If playwright Eugene O'Neill had lived today, he might have been on TMZ as often as Charlie Sheen. O'Neill's relationship status on Facebook would have said "complicated." Married three times, the Nobel laureate struggled with addiction and other issues. He contracted syphilis from a prostitute as a teenager and often was overwhelmed by alcoholism.
What sets him apart in history is how he used his and his family's dysfunction as source material for a body of work that transformed a whole field.
"It is not excessive to write that O'Neill created serious American drama," Pulitzer Prize-winning playwright Tony Kushner wrote in an essay. "His project [was] the creation of a national dramatic identity."
That project, which began with a drama course at Harvard in which his professor encouraged O'Neill to write about his life, reaches its poignant apotheosis in "Long Day's Journey Into Night." The four-act masterwork, which garnered O'Neill his fourth Pulitzer Prize, opens Friday at the Guthrie Theater, directed by Joe Dowling and starring Helen Carey and Peter Michael Goetz. Amazingly, the Guthrie, which has an image of O'Neill etched into its building's exterior, never has staged "Journey."
O'Neill wrote this autobiographical drama in 1941, but stipulated that it not be performed until 25 years after his death. He succumbed in 1953. His widow, Carlotta Monterey, gave permission, and "Long Day's Journey" premiered in 1956 in Sweden. It was staged the same year on Broadway, a production hailed by Brooks Atkinson of the New York Times as a work that "restores ... theater to [the realm of] art."

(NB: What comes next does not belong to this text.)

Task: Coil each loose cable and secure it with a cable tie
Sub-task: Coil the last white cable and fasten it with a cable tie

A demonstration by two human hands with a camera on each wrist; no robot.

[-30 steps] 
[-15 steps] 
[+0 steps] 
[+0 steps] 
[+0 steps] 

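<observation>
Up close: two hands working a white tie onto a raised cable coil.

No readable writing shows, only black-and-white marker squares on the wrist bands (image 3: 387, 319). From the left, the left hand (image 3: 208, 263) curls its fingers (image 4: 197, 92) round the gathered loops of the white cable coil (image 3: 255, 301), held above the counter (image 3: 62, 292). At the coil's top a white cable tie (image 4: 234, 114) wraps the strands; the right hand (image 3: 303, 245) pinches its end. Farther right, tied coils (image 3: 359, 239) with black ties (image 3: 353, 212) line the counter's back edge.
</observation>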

That estimation has not dimmed.
"It is, I think, America's greatest play," said former New York Times managing editor Arthur Gelb, who, with his wife, Barbara Gelb, wrote "O'Neill: Life with Monte Cristo," the authoritative biography of the dramatist. "The play tells you not only about O'Neill but about the philosophy he had that greed destroyed this country, that the hunger to possess everything too soon led us astray."
The Gelbs are finishing a new book, "By Women Possessed," to be published next year, that chronicles O'Neill's complex relationships with his mother, wives, longtime mistress, and his disowned daughter, Oona Chaplin, who, at 18, wed screen icon Charlie Chaplin, then 54.